Paula’s story: from addiction to inspiration

Five years ago, Paula Armstrong made a life-changing decision. The way she puts it, “I made a move to help myself.”

Like so many others in neighbourhoods across Vancouver, a 15-year battle with illness and addiction had drained Paula of her social skills, her career skills, and especially her self-worth. As a start to what the 58-year-old calls her “long, slow road back to society,” Paula enrolled in VCC’s Workplace Essential Skills training, a free and flexible program designed for people with unemployment history or significant employment barriers.

This is how Paula, now a published writer, musician and food service entrepreneur describes her experience:

“Going into the program, I had lost confidence in my ability to perform basic tasks like adding numbers together or even composing a sentence with correct punctuation, but after the first couple of weeks, I felt like my brain had been in a deep sleep and was just waking up! What joy! I soon started to believe that I wasn't dumb or damaged from my years of self- abuse.

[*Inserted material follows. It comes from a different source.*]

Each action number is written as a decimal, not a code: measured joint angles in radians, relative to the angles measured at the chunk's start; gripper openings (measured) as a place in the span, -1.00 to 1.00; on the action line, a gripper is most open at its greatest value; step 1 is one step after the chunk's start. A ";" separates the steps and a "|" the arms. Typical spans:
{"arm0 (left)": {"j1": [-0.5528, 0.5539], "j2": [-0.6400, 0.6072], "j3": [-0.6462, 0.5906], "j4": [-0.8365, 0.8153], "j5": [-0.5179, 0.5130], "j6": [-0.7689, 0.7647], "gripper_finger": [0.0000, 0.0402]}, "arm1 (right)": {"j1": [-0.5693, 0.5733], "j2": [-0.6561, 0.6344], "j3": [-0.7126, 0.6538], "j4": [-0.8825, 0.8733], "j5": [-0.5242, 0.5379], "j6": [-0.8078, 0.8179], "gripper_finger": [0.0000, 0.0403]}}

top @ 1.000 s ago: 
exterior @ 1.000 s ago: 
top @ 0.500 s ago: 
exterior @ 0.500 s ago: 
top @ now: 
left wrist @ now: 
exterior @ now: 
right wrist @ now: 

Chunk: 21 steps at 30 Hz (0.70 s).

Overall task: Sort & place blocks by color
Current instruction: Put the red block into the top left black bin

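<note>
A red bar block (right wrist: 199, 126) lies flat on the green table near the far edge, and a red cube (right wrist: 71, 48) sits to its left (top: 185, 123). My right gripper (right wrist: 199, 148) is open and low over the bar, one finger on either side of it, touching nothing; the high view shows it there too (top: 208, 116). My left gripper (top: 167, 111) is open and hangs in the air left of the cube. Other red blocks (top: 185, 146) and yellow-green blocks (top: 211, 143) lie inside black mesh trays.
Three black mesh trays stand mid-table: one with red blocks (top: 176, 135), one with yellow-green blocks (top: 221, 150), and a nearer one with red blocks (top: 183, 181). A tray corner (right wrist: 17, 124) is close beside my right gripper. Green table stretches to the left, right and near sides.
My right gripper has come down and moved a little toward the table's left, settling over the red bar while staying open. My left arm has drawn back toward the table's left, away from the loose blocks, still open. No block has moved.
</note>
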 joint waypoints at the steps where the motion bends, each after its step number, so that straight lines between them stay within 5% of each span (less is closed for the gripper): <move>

I was reminded that throughout my life I had performed my jobs with an attitude of excellence, initiative and commitment. Most of my jobs have been in the service industry, so volunteering did not feel out of reach to me. My computer skills were nil, so going to the computer room at VCC was a very helpful aspect of the course. The Working with Others component also enabled me to see that I actually enjoy people and I'm good at it.